Não sei qual foi o povo que primeiro pôs em uso ter um indivíduo muitos nomes; isso não deixa talvez de ser uma invenção espanhola. Os ingleses por certo não estabeleceram
semelhante uso. Entretanto - eis aqui uma prova das misérias humanas - um  nome é às vezes a história de uma vida; entretanto há épocas em que  os lábios não sabem pronunciar mais do que um nome, em que os  ouvidos não escutam em todas as vozes da natureza senão um nome,  em que não se tem escrito na memória senão um nome. Sabe Deus  quantas vezes entre estas palavras que se estão lendo o autor não  escreveu sem querer um nome!

Isto porém, como já disse, não prova senão a que misérias está  sujeita a pobre humanidade. Queria que me dissesse qual a razão por que quando um homem se eleva acima do comum, ninguém o conhece nem o chama pela enfiada de nomes com que o obrigam a carregar; por que  é que se diz: Lamartine, Chateaubriand, e todo o mundo sabe logo  de quem se trata?

Há gente que trabalha a vida inteira para conquistar um nome,  que deixa em breve à humanidade, às vezes nas mãos de um descendente, que nem lhe pode com o peso, e o atira de lado para  tomar outro mais leve e que mais lhe enquadre.

E morre-se por um nome!  E morre-se para manter ileso um nome de honra! Nome de  honra! Estas palavras invertidas dão: honra de nome, espécie muito  comum e vulgar, cuja conquista não vale o menor trabalho.

Havia em Roma, perto do Coliseu, que dele tirara o nome, um  colosso de mármore representando o filho de Agripina. A respeito  desta magnífica obra de arte dava-se um fato muito curioso: cada soberano que subia ao trono dos Césares queria que o colosso servisse  a perpetuar sua memória. Para isso o que fazia? Nada mais simples: mandava copiar em mármore sua cabeça, e fazendo tirar a que a estátua tinha primitivamente, colocava-se-lhe a nova sobre os ombros.  Alguns Césares houve menos pretensiosos que fizeram apenas substituir a cabeça do colosso por uma que representava o sol.

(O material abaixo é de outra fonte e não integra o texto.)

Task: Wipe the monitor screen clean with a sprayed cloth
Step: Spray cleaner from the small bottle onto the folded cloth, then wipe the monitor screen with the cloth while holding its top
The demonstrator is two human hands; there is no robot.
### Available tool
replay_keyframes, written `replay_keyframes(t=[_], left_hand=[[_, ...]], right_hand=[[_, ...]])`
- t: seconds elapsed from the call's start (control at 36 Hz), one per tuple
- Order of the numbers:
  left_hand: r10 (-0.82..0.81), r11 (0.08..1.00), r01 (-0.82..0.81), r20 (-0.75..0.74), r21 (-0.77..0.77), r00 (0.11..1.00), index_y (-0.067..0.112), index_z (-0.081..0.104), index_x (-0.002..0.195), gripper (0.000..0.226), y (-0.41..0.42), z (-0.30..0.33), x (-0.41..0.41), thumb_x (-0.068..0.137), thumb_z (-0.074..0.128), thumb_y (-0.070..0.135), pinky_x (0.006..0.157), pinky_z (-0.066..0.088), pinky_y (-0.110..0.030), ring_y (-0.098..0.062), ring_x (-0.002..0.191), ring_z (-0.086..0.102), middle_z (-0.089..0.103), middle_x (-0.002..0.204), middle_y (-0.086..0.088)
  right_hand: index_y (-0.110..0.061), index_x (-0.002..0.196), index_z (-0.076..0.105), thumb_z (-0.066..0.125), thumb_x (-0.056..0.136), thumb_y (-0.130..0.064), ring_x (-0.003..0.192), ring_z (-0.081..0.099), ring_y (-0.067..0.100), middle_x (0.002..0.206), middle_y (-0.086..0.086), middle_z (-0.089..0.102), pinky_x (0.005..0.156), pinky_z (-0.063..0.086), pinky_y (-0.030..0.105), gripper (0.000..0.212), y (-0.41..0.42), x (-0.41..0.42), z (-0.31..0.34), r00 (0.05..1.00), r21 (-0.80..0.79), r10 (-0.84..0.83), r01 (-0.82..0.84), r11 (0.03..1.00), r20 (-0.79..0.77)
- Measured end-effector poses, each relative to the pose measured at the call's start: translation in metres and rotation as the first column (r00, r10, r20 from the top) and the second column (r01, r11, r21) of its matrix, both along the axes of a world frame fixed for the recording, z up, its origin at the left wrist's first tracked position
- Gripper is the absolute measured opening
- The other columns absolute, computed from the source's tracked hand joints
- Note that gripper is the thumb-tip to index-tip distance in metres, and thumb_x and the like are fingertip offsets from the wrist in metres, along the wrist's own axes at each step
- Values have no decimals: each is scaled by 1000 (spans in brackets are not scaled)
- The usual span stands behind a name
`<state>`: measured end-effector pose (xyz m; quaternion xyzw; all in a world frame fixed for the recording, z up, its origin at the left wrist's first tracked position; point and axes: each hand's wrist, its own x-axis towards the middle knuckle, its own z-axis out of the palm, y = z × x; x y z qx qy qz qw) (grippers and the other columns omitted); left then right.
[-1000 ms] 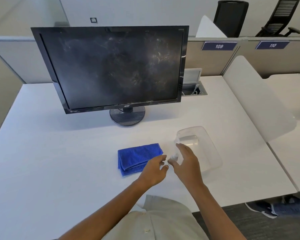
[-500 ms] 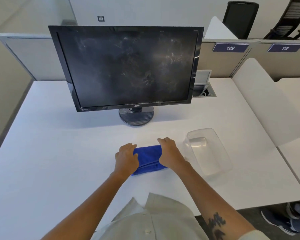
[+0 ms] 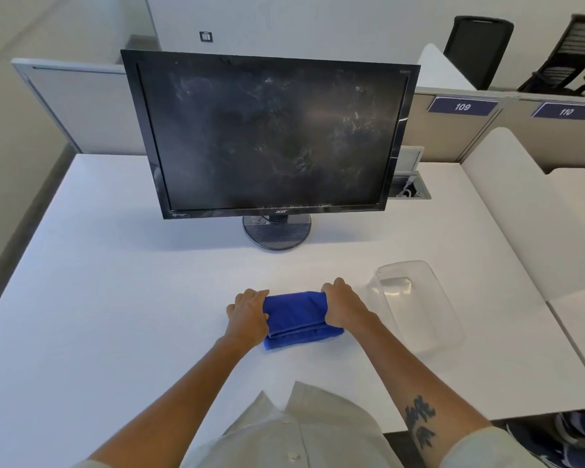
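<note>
Gripping the folded blue cloth (image 3: 298, 315) are left hand (image 3: 247, 319) and right hand (image 3: 343, 309), both grips closed.

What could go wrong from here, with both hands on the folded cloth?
1. No spray bottle is in view, so the blue cloth held by the left hand and right hand may go on dry and just drag the smears across the monitor screen.
2. The monitor stands on one small round base; hard wiping could rock it.
</note>
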<state>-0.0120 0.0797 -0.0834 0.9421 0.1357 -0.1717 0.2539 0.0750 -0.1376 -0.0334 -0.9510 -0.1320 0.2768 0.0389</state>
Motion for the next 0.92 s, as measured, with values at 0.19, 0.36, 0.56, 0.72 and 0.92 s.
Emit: replay_keyframes(t=[0.19, 0.36, 0.56, 0.72, 0.92], left_hand=[[-34, 999, 33, -45, -21, 998, 25, 45, 162, 56, 14, 2, 1, 107, 57, 17, 119, 34, -42, -29, 146, 44, 51, 155, -6], [2, 963, -14, -44, -268, 999, 19, 69, 132, 35, 32, 12, 3, 100, 63, 6, 102, 51, -36, -29, 121, 62, 64, 133, -6], [149, 703, -225, -170, -675, 974, 13, 72, 123, 24, 58, 34, 3, 101, 69, 3, 102, 59, -37, -32, 122, 70, 76, 125, -9], [212, 369, -291, -225, -883, 951, 6, 69, 134, 27, 57, 64, 14, 108, 61, 5, 98, 64, -42, -32, 118, 75, 78, 130, -13], [244, 142, -256, -216, -956, 945, 4, 66, 141, 33, 52, 90, 33, 110, 55, 7, 97, 65, -46, -33, 111, 75, 76, 130, -17]], right_hand=[[-9, 122, 68, 72, 84, -1, 105, 66, 30, 124, 10, 60, 88, 60, 36, 39, -5, 12, 10, 997, 117, -23, 33, 993, -80], [-5, 103, 72, 83, 72, -11, 90, 68, 25, 100, 10, 71, 72, 53, 34, 34, -13, 25, 22, 954, 234, -117, 185, 954, -276], [-11, 116, 77, 89, 83, -20, 111, 72, 26, 113, 3, 80, 93, 59, 38, 36, -27, 36, 42, 774, 525, -199, 570, 632, -601], [-15, 119, 80, 81, 92, -35, 118, 69, 31, 131, 13, 74, 99, 57, 45, 34, -18, 34, 53, 597, 596, -89, 802, 45, -797], [-9, 153, 53, 70, 95, -62, 142, 52, 39, 155, 18, 55, 124, 36, 54, 81, -3, 23, 50, 527, 402, 118, 758, -513, -842]])
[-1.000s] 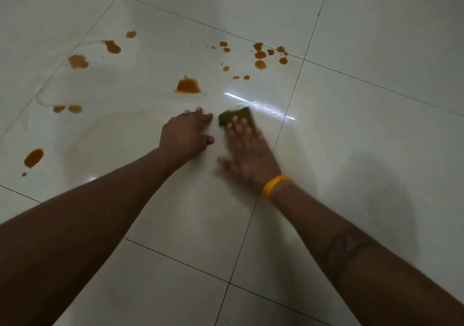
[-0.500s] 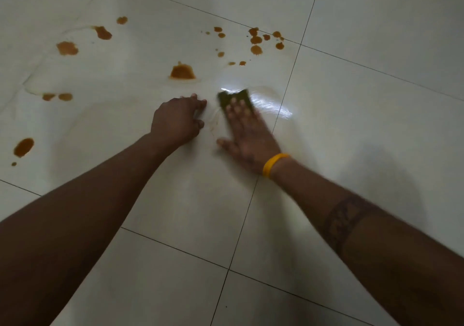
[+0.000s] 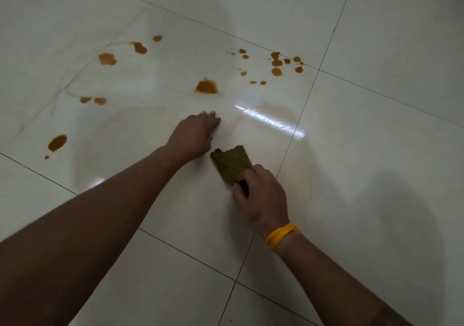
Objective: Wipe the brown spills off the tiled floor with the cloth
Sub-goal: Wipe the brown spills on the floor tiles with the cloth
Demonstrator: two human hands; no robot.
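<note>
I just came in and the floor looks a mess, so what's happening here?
A person is cleaning brown spills off the tiled floor. Their right hand grips a green cloth at its near edge, low on the tile, while the left hand rests on the floor beside it. Many spots lie unwiped beyond the hands, and a faint wet smear shows around the cloth.

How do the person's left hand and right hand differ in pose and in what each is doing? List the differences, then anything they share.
The left hand holds nothing and rests on the tiled floor; the right hand grips the green cloth. The left hand lies farther forward, nearer the brown spills; the right hand sits closer to the person. Only the right wrist wears a yellow band. Both are down at the same tile.
</note>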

Aquele colosso e suas diversas cabeças representam com exatidão o que se passa no mundo em relação ao nome das coisas:  um capricho de César decide o batismo: o que era ontem verdade  chama-se hoje mentira, o que era ontem soberano chama-se hoje  vassalo, só porque isto aprouve a uma seita ou a um homem.

Mas tudo vai como deve ir, e nem se pode dar que fosse de outro  modo. O nome verdadeiro das coisas só Deus o há de dar quando  a sua obra imensa se achar consumada: o nome há de então caber  perfeitamente a tudo, porque há de compreender a essência e o  modo; será a última palavra da Divindade, o selo da grande obra.

Enquanto porém este tempo não chega - e eu pressinto que  ele está bem longe - vamos-nos servindo com o nome de empréstimo que temos; o que quero apenas é que não se lhe dê grande  importância, porque em resumo o nome é a origem de quase todas  as questões com que quebra a cabeça a pobre humanidade, e isso  explica ainda a razão por que tanta gente se mete a questionar.

Fonte:
Manuel Antonio de Almeida. Obra dispersa.